Para cumprir metas fiscais e evitar penalidades, Salame aperta o cinto em Marabá

É séria a crise em Marabá. Com as contas públicas destroçadas desde a calamitosa gestão de Maurino Magalhães, a "Cidade-Relicário" equilibra-se sobre o fio da navalha.
Ao assumir, o prefeito João Salame Neto buscou colocar ordem "em casa de Noca", mas a tarefa é difícil. No último final de semana, Salame tomou um baita susto ao constatar que, mesmo com as medidas de contenção de gastos adotadas desde janeiro, a folha de pagamento pode ultrapassar o limite legal e alcançar 52,6% da Receita Corrente Líquida (RCL). 
Salame já suspendeu o pagamento de horas extras e restringiu as contratações às áreas essenciais - principalmente Saúde e Educação.
“Quando o limite prudencial é ultrapassado, alguns repasses de recursos já correm risco. A Lei proíbe o aumento da despesa com pessoal por parte do gestor, sob pena de reclusão de um a quatro anos, além de ferir a capacidade de investimento com recursos próprios”, disse Salame.
Na quinta-feira (14), Salame deve conversar com os vereadores e na sexta-feira (15) será a vez do secretariado ouvir do prefeito que deverão apertar um furo a mais no cinto.
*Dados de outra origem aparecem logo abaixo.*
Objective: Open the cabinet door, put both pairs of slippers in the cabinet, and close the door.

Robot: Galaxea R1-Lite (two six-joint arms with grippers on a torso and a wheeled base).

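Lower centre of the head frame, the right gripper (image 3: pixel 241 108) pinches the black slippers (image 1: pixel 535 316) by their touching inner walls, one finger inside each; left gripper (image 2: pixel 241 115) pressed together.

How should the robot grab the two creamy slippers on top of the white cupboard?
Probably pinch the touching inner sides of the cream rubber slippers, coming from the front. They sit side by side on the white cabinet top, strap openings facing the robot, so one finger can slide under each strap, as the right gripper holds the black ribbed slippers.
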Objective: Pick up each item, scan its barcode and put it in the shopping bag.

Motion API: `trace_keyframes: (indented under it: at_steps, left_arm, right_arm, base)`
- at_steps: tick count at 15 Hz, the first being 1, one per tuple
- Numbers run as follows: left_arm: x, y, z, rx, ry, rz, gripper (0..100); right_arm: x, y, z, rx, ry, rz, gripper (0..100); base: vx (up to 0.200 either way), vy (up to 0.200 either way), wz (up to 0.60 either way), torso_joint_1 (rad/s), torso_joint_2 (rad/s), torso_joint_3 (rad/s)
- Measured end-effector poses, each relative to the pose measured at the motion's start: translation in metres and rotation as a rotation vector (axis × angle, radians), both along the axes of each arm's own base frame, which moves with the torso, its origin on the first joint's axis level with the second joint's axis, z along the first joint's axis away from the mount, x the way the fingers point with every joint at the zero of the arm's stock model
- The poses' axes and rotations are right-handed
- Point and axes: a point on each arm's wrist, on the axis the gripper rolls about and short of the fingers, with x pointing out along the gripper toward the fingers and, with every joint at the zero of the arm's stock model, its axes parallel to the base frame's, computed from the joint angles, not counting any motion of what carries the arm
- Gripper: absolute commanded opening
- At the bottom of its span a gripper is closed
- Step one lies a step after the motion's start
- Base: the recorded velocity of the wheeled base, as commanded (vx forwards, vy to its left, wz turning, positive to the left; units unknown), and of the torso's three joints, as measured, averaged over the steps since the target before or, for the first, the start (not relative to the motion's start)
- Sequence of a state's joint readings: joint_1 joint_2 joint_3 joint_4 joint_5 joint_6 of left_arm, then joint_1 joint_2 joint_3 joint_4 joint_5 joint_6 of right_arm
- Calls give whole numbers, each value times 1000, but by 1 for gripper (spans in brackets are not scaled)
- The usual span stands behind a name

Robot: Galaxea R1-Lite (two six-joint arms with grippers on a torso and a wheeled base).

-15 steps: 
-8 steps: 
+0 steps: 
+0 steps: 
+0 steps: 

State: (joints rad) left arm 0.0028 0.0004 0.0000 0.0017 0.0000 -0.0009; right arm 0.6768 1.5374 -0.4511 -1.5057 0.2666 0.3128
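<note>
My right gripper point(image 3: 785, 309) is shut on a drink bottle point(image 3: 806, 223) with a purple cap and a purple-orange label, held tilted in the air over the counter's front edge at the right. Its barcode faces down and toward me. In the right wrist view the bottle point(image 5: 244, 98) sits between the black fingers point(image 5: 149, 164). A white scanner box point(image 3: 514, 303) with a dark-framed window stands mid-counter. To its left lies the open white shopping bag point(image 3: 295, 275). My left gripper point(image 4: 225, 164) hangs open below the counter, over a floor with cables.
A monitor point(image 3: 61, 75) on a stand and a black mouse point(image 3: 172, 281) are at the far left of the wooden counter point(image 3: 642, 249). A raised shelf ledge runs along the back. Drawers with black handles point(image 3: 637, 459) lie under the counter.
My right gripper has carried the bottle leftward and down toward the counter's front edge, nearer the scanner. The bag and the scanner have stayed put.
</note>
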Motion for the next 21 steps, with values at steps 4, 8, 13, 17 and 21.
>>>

O maior temor de Salame é que, com o descumprimento das metas fiscais, Marabá perca os investimentos federais que estão engatilhados e que devem garantir a realização de grandes obras.
“Para arrumar este município vivendo cenário de devastação, não tenho outra saída que não seja adotar medidas duras, penalizando até mesmo pessoas que me acompanham politicamente há tempo. Ou se adota ações radicais, ou o agravamento do que já é gravíssimo atingirá muito mais pessoas, principalmente as mais carentes”, conclui Salame.